Joined: Jun 17th, '08, 21:48
Posts: 54000
Hugs: 484383
Mood: Know you're not alone.
Website: http://seppukuaddict.deviantart.com/
Location: \8u/

I had to go to the hospital again because of my depression and anxiety.

And I was just really at rock bottom last night.
I was having suicidal thoughts and all.

I cried my eyes out today because I can't stand that I let my parents down so much.
They deserve a daughter that is better than me.
And I cried because I saw a little girl at the ER and it made me think that I could never have seen this life coming.
I used to be a happy little girl.

Years before this I was happy.
I had depression but it wasn't as bad.
But now my life is just a fucking mess.
I hate it.

I'm afraid of dying.
I'm always scared.
I'm always afraid of the future.
I feel lonely.
I feel like I'll never have a normal life again.
I don't have much hope or faith anymore.
I pray to God, but he doesn't answer.

I've been fighting for over a year.
You know that.
Most people know that.
And they're like "You're doing good!

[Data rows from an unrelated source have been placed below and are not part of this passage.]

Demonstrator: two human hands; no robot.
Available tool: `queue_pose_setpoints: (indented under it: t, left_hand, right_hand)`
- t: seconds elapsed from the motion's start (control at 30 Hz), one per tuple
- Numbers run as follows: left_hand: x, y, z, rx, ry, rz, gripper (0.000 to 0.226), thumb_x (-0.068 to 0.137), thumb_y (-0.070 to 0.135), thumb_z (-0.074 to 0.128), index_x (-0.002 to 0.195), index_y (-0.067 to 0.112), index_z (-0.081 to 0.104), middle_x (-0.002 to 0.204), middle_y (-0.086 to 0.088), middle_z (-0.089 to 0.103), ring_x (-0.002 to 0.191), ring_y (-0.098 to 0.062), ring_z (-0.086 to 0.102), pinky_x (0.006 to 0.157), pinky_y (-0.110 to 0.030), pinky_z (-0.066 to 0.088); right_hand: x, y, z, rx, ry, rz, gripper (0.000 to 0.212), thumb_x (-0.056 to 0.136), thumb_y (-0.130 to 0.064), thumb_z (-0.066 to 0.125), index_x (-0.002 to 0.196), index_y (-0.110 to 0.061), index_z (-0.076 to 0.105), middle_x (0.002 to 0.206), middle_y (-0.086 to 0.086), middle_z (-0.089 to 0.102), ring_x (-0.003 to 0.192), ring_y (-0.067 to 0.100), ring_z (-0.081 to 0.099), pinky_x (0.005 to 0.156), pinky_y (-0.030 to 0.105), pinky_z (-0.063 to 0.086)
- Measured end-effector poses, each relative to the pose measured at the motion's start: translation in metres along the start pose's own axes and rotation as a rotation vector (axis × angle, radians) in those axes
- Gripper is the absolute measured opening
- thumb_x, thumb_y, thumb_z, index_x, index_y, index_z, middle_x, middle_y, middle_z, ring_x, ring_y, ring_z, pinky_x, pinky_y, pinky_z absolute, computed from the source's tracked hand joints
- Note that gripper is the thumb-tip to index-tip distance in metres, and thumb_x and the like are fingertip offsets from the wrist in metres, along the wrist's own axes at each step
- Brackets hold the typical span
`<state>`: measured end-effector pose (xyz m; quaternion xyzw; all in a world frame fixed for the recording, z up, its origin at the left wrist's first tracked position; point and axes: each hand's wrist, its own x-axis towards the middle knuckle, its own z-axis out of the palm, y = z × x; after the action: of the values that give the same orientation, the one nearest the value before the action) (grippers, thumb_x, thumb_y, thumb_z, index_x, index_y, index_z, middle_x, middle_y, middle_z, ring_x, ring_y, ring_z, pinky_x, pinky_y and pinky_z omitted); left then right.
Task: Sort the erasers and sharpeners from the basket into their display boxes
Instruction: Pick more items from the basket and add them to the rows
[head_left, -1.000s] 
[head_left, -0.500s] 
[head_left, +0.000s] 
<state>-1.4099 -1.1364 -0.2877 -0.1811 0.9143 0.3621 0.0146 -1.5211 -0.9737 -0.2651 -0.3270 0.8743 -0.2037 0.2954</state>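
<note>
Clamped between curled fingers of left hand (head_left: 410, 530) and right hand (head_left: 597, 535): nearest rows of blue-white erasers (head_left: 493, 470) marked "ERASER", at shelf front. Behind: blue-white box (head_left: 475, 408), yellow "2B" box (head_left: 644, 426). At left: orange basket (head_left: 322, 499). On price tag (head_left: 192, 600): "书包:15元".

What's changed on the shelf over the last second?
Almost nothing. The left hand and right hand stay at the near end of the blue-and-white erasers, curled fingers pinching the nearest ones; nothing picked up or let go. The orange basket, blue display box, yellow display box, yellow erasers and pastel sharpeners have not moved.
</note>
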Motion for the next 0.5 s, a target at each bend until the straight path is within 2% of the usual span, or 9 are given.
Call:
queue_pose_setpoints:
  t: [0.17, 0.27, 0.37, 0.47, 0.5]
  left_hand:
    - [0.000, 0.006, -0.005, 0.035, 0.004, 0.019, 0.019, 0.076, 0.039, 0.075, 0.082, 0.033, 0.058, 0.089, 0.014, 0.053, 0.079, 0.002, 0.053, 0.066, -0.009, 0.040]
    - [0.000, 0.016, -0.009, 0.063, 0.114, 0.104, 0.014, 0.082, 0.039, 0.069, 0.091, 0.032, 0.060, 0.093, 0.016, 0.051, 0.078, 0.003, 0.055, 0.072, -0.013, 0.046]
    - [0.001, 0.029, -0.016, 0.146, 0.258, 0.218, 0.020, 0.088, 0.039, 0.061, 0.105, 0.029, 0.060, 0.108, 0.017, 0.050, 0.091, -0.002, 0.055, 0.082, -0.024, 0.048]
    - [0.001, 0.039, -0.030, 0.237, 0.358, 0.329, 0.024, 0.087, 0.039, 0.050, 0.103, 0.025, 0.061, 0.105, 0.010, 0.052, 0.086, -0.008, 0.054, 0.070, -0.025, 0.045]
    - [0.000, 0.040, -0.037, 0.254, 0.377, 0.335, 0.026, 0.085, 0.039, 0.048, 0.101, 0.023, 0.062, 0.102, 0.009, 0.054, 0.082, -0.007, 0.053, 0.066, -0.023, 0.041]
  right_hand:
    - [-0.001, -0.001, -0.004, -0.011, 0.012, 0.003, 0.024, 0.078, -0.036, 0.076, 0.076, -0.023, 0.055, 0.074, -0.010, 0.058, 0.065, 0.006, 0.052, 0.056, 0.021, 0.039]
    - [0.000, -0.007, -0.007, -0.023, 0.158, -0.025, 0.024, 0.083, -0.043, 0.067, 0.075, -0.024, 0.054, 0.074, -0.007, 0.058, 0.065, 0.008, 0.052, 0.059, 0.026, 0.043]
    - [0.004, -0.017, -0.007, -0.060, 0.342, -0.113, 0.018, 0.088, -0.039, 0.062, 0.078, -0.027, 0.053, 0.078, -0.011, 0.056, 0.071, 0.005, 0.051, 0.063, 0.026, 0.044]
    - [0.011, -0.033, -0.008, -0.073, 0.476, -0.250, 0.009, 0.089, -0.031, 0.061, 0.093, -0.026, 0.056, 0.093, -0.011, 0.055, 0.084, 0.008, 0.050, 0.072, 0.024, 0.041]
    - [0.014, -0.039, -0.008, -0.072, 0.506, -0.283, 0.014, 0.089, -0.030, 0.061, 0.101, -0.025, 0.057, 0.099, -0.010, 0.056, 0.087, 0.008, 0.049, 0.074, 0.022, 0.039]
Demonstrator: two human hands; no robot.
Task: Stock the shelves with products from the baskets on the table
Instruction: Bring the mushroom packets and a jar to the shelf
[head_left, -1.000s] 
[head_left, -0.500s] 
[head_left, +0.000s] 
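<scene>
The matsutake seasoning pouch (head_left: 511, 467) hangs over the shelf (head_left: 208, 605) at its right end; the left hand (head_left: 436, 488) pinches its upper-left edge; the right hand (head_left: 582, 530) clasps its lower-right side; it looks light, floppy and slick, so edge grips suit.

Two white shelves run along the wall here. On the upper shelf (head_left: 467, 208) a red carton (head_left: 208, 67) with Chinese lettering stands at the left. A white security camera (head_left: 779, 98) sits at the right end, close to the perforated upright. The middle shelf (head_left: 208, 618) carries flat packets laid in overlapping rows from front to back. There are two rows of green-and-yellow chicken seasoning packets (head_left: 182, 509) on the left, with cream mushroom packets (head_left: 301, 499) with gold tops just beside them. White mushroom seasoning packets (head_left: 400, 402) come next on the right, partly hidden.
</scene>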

Look how far you've come!"
But all I see is that my depression and anxiety are still here.
And that they'll never go away and I'm tired of fighting.

I just want to be a happy functioning human being.

(0) (0)
Image

"I'll miss the winter
A world of fragile things
Look for me in the white forest
Hiding in a hollow tree (come find me)
I know you hear me,
I can taste it in your tears."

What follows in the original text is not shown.